De Raad komt tot de volgende beoordeling.
4.1.
Onderschreven wordt het oordeel van de rechtbank dat appellant tijdens de hier te beoordelen periode, van 1 februari 2012 tot en met 31 juli 2011, voor de toepassing van de WWB geen woonplaats (meer) had in [plaatsnaam 2]. De Raad onderschrijft de in 2 verkort weergegeven overwegingen van de aangevallen uitspraak.
4.2.
De door appellant overgelegde stukken, ten bewijze dat hij wel feitelijk op het uitkeringsadres en dus in [plaatsnaam 2] verbleef, leiden niet tot een ander oordeel. Het door appellant, aan de hand van zijn agenda, opgestelde overzicht van data dat hij in [plaatsnaam 2] verbleef, is niet controleerbaar en verifieerbaar. Bovendien kan daaruit niet meer worden afgeleid dan dat hij zo nu en dan in [plaatsnaam 2] kwam in verband met afspraken en bezoeken aan bijvoorbeeld zijn huisarts en zijn bewindvoerder.
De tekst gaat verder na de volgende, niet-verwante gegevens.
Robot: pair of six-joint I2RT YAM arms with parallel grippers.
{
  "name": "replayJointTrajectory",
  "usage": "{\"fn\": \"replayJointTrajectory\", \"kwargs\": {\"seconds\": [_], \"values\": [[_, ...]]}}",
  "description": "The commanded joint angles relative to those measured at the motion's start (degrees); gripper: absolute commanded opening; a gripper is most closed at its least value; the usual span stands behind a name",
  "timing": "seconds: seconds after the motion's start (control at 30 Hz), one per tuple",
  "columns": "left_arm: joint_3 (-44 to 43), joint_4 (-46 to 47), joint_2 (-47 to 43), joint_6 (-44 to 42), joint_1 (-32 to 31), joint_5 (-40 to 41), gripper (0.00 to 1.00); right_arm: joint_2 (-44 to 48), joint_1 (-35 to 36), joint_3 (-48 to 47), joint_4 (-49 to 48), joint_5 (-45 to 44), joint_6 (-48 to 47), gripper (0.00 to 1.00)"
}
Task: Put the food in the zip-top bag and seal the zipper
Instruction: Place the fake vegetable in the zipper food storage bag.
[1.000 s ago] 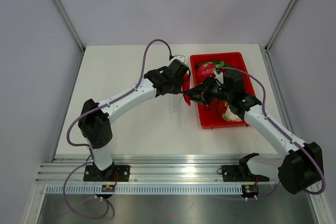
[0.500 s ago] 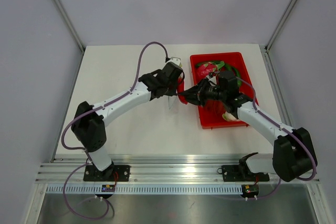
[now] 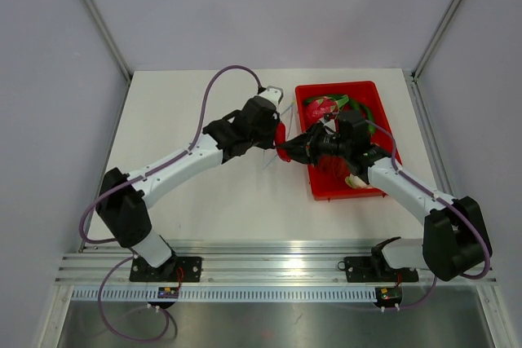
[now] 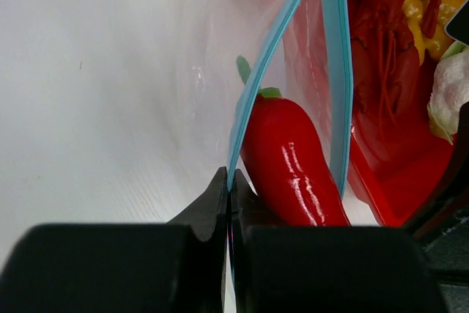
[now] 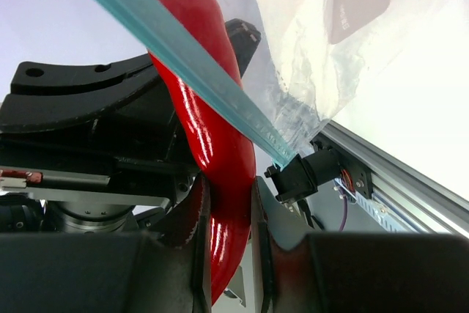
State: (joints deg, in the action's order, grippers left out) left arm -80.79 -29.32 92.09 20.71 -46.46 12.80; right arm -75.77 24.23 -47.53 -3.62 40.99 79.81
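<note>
Pepper is up off the table, held between the two arms just left of the red tray, at the mouth of the bag. Right gripper has its jaws clamped round the pepper's lower, narrower half. Left gripper has its jaws clenched on one lip of the zipper, holding the mouth open. The other blue lip hangs free on the far side, so the pepper sits between the two strips.

Long axis runs approx. in line with the right arm's reach. The green stem end leads into the bag and the tapered tip trails back through the right jaws. The stem and shoulder look just past the strip, but most of the body is not yet inside.

Handling, as a guess: pepper is light, firm and glossy, so prob. slippery. A grip on the narrow half could let it swivel or slide, so mid-body would be the steadier hold. Bag is thin, crinkly film w/ no stiffness of its own, and only the zipper strip gives any purchase. Pinch it there, not on the film — a push against the free lip may fold the mouth shut rather than open it
</note>
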Motion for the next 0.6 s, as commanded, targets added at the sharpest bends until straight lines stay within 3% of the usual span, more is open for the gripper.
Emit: {"fn": "replayJointTrajectory", "kwargs": {"seconds": [0.0, 0.3, 0.57], "values": [[0.8, 4.9, -3.3, -2.9, 0.2, -2.2, 0.0, 1.6, 0.5, -0.7, -0.5, -1.0, 0.5, 0.0], [2.4, 2.6, -5.3, -4.7, 0.2, -6.4, 0.0, 0.8, -0.3, -2.0, 1.2, -6.2, 0.8, 0.0], [0.0, -4.0, -4.0, -6.1, 0.2, -14.7, 0.0, -3.9, -0.4, -11.4, 11.6, -12.1, -6.6, 0.0]]}}
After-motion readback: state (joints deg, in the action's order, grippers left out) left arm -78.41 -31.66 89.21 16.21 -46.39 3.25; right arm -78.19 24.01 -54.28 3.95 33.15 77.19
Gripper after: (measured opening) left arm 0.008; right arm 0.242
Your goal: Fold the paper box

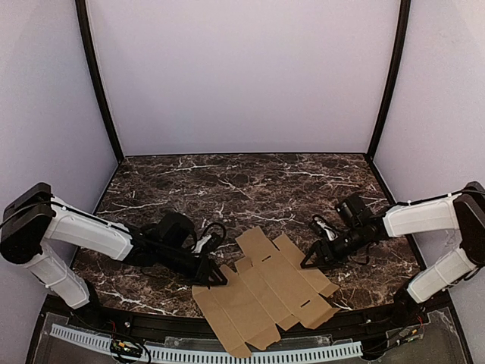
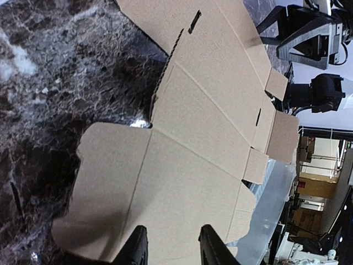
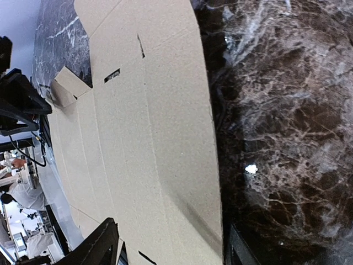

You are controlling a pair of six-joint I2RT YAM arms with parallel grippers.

Deze gegevens zijn onvoldoende om de door hem afgelegde en ondertekende verklaring te weerleggen en op basis hiervan te concluderen dat hij wel verbleef op het uitkeringsadres.
4.3.
Gelet op het voorgaande heeft het college zich terecht op het standpunt gesteld dat appellant in de hier te beoordelen periode, anders dan hij heeft opgegeven, feitelijk geen woonplaats had in de gemeente [plaatsnaam 2]. Appellant had daarom in de te beoordelen periode geen recht op bijstand jegens het college. Appellant heeft in strijd met de op hem rustende inlichtingenverplichting hiervan bij het college geen melding gemaakt. Dit betekent dat het college bevoegd was de bijstand van appellant met ingang van 1 februari 2012 in te trekken. Tegen de gebruikmaking van de intrekkingsbevoegdheid zijn geen gronden aangevoerd.
4.4.
Uit het voorgaande volgt tevens dat het college bevoegd was de gemaakte kosten van bijstand van appellant terug te vorderen. In hetgeen appellant heeft aangevoerd over zijn financiële situatie zijn geen dringende redenen gelegen om van terugvordering af te zien. De financiële gevolgen van een besluit tot terugvordering doen zich in het algemeen pas voor indien daadwerkelijk tot invordering wordt overgegaan. In dat kader heeft de betrokkene als schuldenaar bescherming, of kan hij deze zo nodig inroepen, van de regels over de beslagvrije voet als neergelegd in artikel 475b tot en met 475e van het Wetboek van Burgerlijke Rechtsvordering.
4.5.
Uit het vorenstaande vloeit voort dat het hoger beroep niet slaagt, zodat de aangevallen uitspraak dient te worden bevestigd.
5.
Voor een veroordeling in de proceskosten bestaat geen aanleiding.

BESLISSING

De Centrale Raad van Beroep bevestigt de aangevallen uitspraak.
Deze uitspraak is gedaan door P.W. van Straalen, in tegenwoordigheid van J.T.P. Pot als griffier. De beslissing is uitgesproken in het openbaar op 14 oktober 2014.